Воодушевленный успехом, вновь приподнимаюсь над бруствером, вновь выбираю цель, вновь жму на спуск… И слышу лишь какой-то посторонний щелчок. По дурости нажимаю на спуск второй раз – тот же результат. И только после я вновь ныряю на дно окопа – но теперь весь восторг мгновенно подавляет первобытный ужас от осознания собственной беспомощности. Винтовка заела, винтовку заклинило – со «светкой» такое бывает довольно часто еще и потому, что она очень восприимчива к загрязнению. Не знаю, что именно случилось с самозарядкой, зато прекрасно осознаю другое – самому ее не починить. Тело начинает буквально трясти, в легких уже не хватает воздуха…
– Рома!!! Ромка, сюда беги! Степку убило, мне помощь нужна!
Крик Василия возвращает меня в сознание, становится тем спасательным кругом, который не дает провалиться в шоковое состояние. Подхватив последнюю гранату, одновременно освобождаю пистолет из кобуры и, сняв его с предохранителя (на всякий случай), бегу к товарищу. Впрочем, до Нежельского я добираюсь без происшествий – а вот в ячейке товарища едва ли не спотыкаюсь о труп Степана, которому пуля вошла в правый глаз.
Я уже видел мертвых на этой войне – с обеих сторон. Но еще ни разу не смотрел на них так близко, не вглядывался с ужасом в черты лица знакомого человека, который еще полчаса назад разговаривал с тобой, двигался, сопереживал, чувствовал… Был живым. И вот теперь я смотрю на лицо убитого товарища, не в силах поверить, что его больше нет. Что парня, с которым я только утром познакомился, больше нет; что
– Самса, не спи!!! Диски набивай!
Василий оборачивается ко мне, наши взгляды встречаются. Его, охваченный боевым азартом, горячкой боя, – и мой, со стороны наверняка кажущийся переполненным ужаса, безвольным… Хотя почему только кажущийся?
Вдруг голова Нежельского дергается, как от удара, отклоняется в сторону. Ярость и возбуждение в его глазах сменяются удивлением – и тут же они словно бы тухнут.
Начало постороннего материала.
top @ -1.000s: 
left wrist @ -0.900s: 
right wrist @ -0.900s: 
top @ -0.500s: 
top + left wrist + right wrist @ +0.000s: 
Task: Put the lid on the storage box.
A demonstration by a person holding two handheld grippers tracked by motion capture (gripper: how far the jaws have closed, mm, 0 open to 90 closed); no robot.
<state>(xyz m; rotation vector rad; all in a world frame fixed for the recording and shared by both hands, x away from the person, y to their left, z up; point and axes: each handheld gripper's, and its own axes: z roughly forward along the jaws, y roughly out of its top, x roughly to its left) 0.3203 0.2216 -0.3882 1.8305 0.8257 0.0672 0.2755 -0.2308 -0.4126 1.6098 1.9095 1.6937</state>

А я, как в замедленной съемке, смотрю на то, как единственного человека в этой игр… в этом
Немецкая пуля.
Немецкая…
– А-а-а-а-а-а-а!!!
Что-то внутри меня ломается, а сознание затопляет невиданная раньше ярость – звериная, отчаянная. Как будто прорвало плотину, за которой всю жизнь копилась боль от обид и унижений, наносимых сверстниками в школе и в универе. А заодно и раздражение на самого себя из-за того, что так и не смог как следует дать отпор… Этой ярости достаточно, чтобы вытолкнуть меня из окопа и бросить в рукопашную на врага, чтобы рубить их саперной лопаткой Нежельского, оставленной здесь же, в ячейке, чтобы колоть штык-ножом, рвать зубами…
Но все же какая-то часть сознания остается на плаву. Потому совсем безумных глупостей я не совершаю, а, схватившись за съехавший по брустверу пулемет, поднимаю его над окопом и жму на спуск.